Юноши почтительно взирали на моложавого члена-корреспондента Академии наук; на Героя Советского Союза с преждевременной сединой; на писателя со значком лауреата Сталинской премии; на чемпиона СССР по боксу с приплюснутым носом на добродушном лице и с забинтованной кистью руки; на секретаря обкома в синей гимнастерке и в сапогах; на хорошенькую женщину с пышными каштановыми волосами, сплетенными вокруг головы венком, — ее лицо часто смотрело с афиш кинотеатров, дети и взрослые узнавали ее на улице.

Гости постарше, те, что сидели на партах пятнадцать — двадцать лет назад, шумели даже больше, чем молодежь, потому что дольше не виделись, труднее узнавали друг друга; у них было больше причин удивляться.

Девушка, которая в школьные годы не имела отношения к искусству, стала известной киноактрисой. А красивая девушка, которая еще в восьмом классе решила стать актрисой и на этом основании подкрашивала брови и ресницы, — сделалась модной портнихой.

И только писатель с золотым значком лауреата не преподнес никакого сюрприза. Еще с седьмого класса восхищенный учитель литературы заставлял его читать вслух свои сочинения.

Принаряженные, празднично взволнованные учителя с гордостью смотрели на своих учеников и смущались, не зная, как же им держаться со столь почтенными людьми…
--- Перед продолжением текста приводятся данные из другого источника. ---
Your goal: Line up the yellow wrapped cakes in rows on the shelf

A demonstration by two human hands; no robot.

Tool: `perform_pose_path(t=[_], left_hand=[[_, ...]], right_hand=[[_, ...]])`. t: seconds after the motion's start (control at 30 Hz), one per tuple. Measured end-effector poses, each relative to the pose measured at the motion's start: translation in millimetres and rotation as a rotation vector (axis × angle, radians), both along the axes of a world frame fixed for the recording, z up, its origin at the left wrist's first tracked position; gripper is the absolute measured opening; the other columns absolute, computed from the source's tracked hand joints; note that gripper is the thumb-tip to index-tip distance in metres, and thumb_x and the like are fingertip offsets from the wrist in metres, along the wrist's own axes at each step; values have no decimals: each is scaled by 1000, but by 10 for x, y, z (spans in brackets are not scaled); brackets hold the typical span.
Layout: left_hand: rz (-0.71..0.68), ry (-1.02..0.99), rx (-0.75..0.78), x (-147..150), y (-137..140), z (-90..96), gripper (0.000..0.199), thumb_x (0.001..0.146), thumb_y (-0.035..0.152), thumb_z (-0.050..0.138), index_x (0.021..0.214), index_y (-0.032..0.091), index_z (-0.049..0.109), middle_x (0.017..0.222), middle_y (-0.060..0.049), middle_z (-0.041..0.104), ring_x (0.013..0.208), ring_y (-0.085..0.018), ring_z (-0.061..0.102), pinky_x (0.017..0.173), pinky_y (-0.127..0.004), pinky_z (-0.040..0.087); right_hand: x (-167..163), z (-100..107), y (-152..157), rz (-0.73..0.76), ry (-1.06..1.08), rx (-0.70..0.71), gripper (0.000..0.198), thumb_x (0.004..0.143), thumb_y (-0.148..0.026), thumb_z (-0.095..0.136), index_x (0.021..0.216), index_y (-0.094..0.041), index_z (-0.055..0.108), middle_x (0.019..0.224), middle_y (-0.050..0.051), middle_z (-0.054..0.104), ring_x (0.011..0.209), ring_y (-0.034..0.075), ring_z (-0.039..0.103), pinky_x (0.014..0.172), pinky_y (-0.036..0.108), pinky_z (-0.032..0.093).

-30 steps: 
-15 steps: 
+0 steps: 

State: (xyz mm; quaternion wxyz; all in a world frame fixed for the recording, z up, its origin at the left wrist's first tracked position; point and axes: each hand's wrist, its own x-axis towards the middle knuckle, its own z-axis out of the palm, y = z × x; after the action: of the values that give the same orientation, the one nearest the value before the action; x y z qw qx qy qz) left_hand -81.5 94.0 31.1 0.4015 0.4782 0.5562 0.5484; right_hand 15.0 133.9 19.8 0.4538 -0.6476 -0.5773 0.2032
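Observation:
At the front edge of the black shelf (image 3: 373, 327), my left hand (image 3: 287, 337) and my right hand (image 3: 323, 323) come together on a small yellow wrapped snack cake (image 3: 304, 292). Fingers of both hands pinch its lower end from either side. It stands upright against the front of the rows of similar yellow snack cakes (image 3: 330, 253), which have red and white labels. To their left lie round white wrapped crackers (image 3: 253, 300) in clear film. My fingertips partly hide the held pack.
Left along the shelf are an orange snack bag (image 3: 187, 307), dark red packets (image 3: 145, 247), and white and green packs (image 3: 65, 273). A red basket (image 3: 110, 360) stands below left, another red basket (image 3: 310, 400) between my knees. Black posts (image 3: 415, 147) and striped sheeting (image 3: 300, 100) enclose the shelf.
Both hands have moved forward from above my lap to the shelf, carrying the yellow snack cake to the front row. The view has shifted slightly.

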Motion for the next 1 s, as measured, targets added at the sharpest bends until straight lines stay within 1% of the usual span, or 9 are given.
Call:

Нечего и говорить, что самой радостной была для меня встреча с Корнеем Кондратьевичем. Он заставил меня пройтись по коридору, удивляясь, что я нисколько не прихрамываю, а я напомнил ему ту задачу из Евтушевского.

— Наследство, помните, делил тогда? До сих пор ответ помню. Старший брат получил двадцать восемь тысяч четыреста восемьдесят рублей, а младший — двадцать четыре тысячи девятьсот двадцать рублей. Мне это наследство даже по ночам снилось.

— Вот вы смеетесь, голубчик, а у вас в самом деле отличная математическая память…

Когда мне потом предоставили слово, я кратко поведал обо всем, что уже читателям известно из этого рассказа.

— Может быть, для моих одноклассников это новость, — начал я, — но с вами говорит второгодник. Две зимы подряд провел я в этой школе в одном и том же классе. Правда, первую зиму — за партой, а вторую — на госпитальной койке. Но все равно — оба раза, покидая школу, я чувствовал себя ее выпускником…

— А где вы теперь учитесь? — задали мне вопрос, когда я все рассказал и собрался сесть на место.

— В университете. На втором курсе физико-математического факультета.

Я не удержался и рассказал, что увлекаюсь астрономией и мечтаю работать в Пулковской обсерватории, когда ее восстановят.

Я хорошо помню Пулковские высоты. В ту зиму они были опутаны колючей проволокой, по ним проходил наш передний край.

Резкие тени ложились на сверкающий, режущий глаза снег, и от этого казалось, что проволока вдвое гуще, чем на самом деле.